Transcribe the data exactly, stopping after the "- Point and" line.

• [DATA SECTION]

= Beginning of Section =

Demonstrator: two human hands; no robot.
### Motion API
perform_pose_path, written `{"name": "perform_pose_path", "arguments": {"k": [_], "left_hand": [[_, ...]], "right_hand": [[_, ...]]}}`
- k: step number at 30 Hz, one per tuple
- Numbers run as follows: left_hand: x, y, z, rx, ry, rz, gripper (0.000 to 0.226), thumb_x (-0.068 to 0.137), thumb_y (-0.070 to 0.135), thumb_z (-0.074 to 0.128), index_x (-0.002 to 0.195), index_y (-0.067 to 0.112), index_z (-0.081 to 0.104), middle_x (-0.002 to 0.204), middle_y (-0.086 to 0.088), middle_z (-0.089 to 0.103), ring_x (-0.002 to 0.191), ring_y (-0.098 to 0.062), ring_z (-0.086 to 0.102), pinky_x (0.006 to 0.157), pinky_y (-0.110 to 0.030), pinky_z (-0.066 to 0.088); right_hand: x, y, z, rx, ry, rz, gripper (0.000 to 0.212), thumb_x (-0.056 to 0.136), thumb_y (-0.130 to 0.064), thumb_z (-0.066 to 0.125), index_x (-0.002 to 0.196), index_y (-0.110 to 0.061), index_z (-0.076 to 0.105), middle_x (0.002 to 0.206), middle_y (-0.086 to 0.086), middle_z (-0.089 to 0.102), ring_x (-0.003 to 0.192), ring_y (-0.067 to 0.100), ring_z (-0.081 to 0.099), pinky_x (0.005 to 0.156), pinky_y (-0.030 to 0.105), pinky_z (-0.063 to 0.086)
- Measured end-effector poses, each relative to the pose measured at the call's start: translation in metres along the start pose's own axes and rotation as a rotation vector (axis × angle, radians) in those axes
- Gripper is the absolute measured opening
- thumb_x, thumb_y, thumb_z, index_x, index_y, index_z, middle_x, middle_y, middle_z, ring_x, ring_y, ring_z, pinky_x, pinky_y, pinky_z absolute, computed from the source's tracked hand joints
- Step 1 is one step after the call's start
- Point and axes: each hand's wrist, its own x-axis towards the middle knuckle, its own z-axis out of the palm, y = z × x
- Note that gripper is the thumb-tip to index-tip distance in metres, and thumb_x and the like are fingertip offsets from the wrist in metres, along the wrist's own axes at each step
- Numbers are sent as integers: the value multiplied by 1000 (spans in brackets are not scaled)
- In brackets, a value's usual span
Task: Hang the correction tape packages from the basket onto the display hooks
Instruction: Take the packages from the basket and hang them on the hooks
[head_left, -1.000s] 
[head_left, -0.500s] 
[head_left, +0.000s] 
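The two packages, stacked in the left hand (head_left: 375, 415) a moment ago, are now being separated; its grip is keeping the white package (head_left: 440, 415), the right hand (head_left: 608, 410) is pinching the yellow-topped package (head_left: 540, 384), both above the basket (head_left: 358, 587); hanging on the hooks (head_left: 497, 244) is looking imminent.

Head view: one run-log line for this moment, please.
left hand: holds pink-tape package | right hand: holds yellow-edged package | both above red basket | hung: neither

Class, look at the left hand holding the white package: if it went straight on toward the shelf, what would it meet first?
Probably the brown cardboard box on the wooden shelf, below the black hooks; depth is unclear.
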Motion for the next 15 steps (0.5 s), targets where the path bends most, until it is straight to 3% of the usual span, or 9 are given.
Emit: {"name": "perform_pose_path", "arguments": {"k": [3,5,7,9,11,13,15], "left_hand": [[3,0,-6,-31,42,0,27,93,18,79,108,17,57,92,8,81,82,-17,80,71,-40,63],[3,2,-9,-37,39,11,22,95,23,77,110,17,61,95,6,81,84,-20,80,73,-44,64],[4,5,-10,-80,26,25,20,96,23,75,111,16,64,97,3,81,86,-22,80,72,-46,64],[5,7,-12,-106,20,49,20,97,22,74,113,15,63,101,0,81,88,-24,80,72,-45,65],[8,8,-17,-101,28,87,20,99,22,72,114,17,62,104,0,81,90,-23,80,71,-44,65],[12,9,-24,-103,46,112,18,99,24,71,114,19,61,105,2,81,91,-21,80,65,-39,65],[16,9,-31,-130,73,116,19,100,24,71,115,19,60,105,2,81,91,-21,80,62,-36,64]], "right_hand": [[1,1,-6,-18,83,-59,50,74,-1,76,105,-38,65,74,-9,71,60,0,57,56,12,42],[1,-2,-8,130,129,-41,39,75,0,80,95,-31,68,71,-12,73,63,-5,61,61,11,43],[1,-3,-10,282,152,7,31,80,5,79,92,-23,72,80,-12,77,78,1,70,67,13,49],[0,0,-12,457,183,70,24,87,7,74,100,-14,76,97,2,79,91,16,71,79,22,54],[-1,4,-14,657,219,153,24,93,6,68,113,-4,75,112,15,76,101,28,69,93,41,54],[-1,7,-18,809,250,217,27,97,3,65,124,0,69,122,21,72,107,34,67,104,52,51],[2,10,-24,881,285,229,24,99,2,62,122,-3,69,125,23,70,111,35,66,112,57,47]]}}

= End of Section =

• [WRITTEN RESPONSE]
Demonstrator: two human hands; no robot.
### Motion API
perform_pose_path, written `{"name": "perform_pose_path", "arguments": {"k": [_], "left_hand": [[_, ...]], "right_hand": [[_, ...]]}}`
- k: step number at 30 Hz, one per tuple
- Numbers run as follows: left_hand: x, y, z, rx, ry, rz, gripper (0.000 to 0.226), thumb_x (-0.068 to 0.137), thumb_y (-0.070 to 0.135), thumb_z (-0.074 to 0.128), index_x (-0.002 to 0.195), index_y (-0.067 to 0.112), index_z (-0.081 to 0.104), middle_x (-0.002 to 0.204), middle_y (-0.086 to 0.088), middle_z (-0.089 to 0.103), ring_x (-0.002 to 0.191), ring_y (-0.098 to 0.062), ring_z (-0.086 to 0.102), pinky_x (0.006 to 0.157), pinky_y (-0.110 to 0.030), pinky_z (-0.066 to 0.088); right_hand: x, y, z, rx, ry, rz, gripper (0.000 to 0.212), thumb_x (-0.056 to 0.136), thumb_y (-0.130 to 0.064), thumb_z (-0.066 to 0.125), index_x (-0.002 to 0.196), index_y (-0.110 to 0.061), index_z (-0.076 to 0.105), middle_x (0.002 to 0.206), middle_y (-0.086 to 0.086), middle_z (-0.089 to 0.102), ring_x (-0.003 to 0.192), ring_y (-0.067 to 0.100), ring_z (-0.081 to 0.099), pinky_x (0.005 to 0.156), pinky_y (-0.030 to 0.105), pinky_z (-0.063 to 0.086)
- Measured end-effector poses, each relative to the pose measured at the call's start: translation in metres along the start pose's own axes and rotation as a rotation vector (axis × angle, radians) in those axes
- Gripper is the absolute measured opening
- thumb_x, thumb_y, thumb_z, index_x, index_y, index_z, middle_x, middle_y, middle_z, ring_x, ring_y, ring_z, pinky_x, pinky_y, pinky_z absolute, computed from the source's tracked hand joints
- Step 1 is one step after the call's start
- Point and axes: each hand's wrist, its own x-axis towards the middle knuckle, its own z-axis out of the palm, y = z × x

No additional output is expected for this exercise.